* [WORK REQUIRED]: Please print the whole listing below exactly as it stands.

PROVIDED MATERIAL section start

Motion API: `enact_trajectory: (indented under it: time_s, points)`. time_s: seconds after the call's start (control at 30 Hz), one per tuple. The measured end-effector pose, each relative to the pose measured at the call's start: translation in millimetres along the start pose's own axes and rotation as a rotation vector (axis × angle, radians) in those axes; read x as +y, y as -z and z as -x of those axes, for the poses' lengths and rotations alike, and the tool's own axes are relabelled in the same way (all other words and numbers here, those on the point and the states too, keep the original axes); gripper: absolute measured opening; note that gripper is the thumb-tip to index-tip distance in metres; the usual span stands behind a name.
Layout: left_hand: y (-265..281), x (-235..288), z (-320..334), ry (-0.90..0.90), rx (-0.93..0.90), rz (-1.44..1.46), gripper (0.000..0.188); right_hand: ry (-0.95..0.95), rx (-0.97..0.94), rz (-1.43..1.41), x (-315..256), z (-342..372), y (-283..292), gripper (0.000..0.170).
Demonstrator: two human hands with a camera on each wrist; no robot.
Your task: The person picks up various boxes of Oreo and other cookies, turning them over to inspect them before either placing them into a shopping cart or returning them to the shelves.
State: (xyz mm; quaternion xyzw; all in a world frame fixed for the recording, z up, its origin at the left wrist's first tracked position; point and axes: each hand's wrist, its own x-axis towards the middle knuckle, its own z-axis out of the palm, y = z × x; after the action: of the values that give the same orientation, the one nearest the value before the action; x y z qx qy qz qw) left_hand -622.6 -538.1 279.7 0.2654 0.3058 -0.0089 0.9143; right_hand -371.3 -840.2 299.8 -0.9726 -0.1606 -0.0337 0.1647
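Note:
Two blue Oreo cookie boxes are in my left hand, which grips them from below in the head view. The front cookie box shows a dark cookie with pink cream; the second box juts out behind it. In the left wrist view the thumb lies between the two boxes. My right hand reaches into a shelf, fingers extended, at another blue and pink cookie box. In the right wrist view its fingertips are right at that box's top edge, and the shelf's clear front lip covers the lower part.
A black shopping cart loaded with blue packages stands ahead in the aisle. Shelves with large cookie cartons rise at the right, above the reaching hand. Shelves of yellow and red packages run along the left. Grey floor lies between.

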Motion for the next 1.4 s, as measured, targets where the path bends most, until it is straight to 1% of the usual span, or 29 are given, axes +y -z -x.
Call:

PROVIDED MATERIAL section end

* [REPLY]:
Motion API: `enact_trajectory: (indented under it: time_s, points)`. time_s: seconds after the call's start (control at 30 Hz), one per tuple. The measured end-effector pose, each relative to the pose measured at the call's start: translation in millimetres along the start pose's own axes and rotation as a rotation vector (axis × angle, radians) in those axes; read x as +y, y as -z and z as -x of those axes, for the poses' lengths and rotations alike, and the tool's own axes are relabelled in the same way (all other words and numbers here, those on the point and the states too, keep the original axes); gripper: absolute measured opening; note that gripper is the thumb-tip to index-tip distance in metres; the usual span stands behind a name.
Layout: left_hand: y (-265..281), x (-235..288), z (-320..334), ry (-0.90..0.90), rx (-0.93..0.90), rz (-1.44..1.46), gripper (0.000..0.188); right_hand: ry (-0.95..0.95), rx (-0.97..0.94), rz (-1.43..1.41), x (-315..256), z (-342..372), y (-283..292), gripper (0.000..0.170).
Demonstrator: two human hands with a camera on each wrist; no robot.
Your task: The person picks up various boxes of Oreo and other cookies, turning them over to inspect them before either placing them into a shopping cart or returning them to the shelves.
State: (xyz mm; quaternion xyzw; all in a world frame fixed for the recording, z up, its origin at the left wrist's first tracked position; point and axes: each hand's wrist, its own x-axis towards the middle knuckle, its own z-axis out of the palm, y = z × x; after the action: of the values that give the same orientation, the one nearest the value before the action; x y z qx qy qz qw) left_hand -622.6 -538.1 279.7 0.2654 0.3058 -0.0089 0.9143; right_hand -371.3 -840.2 299.8 -0.9726 -0.1606 -0.0337 0.1647
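Note:
Two blue Oreo cookie boxes are in my left hand, which grips them from below in the head view. The front cookie box shows a dark cookie with pink cream; the second box juts out behind it. In the left wrist view the thumb lies between the two boxes. My right hand reaches into a shelf, fingers extended, at another blue and pink cookie box. In the right wrist view its fingertips are right at that box's top edge, and the shelf's clear front lip covers the lower part.
A black shopping cart loaded with blue packages stands ahead in the aisle. Shelves with large cookie cartons rise at the right, above the reaching hand. Shelves of yellow and red packages run along the left. Grey floor lies between.
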
Motion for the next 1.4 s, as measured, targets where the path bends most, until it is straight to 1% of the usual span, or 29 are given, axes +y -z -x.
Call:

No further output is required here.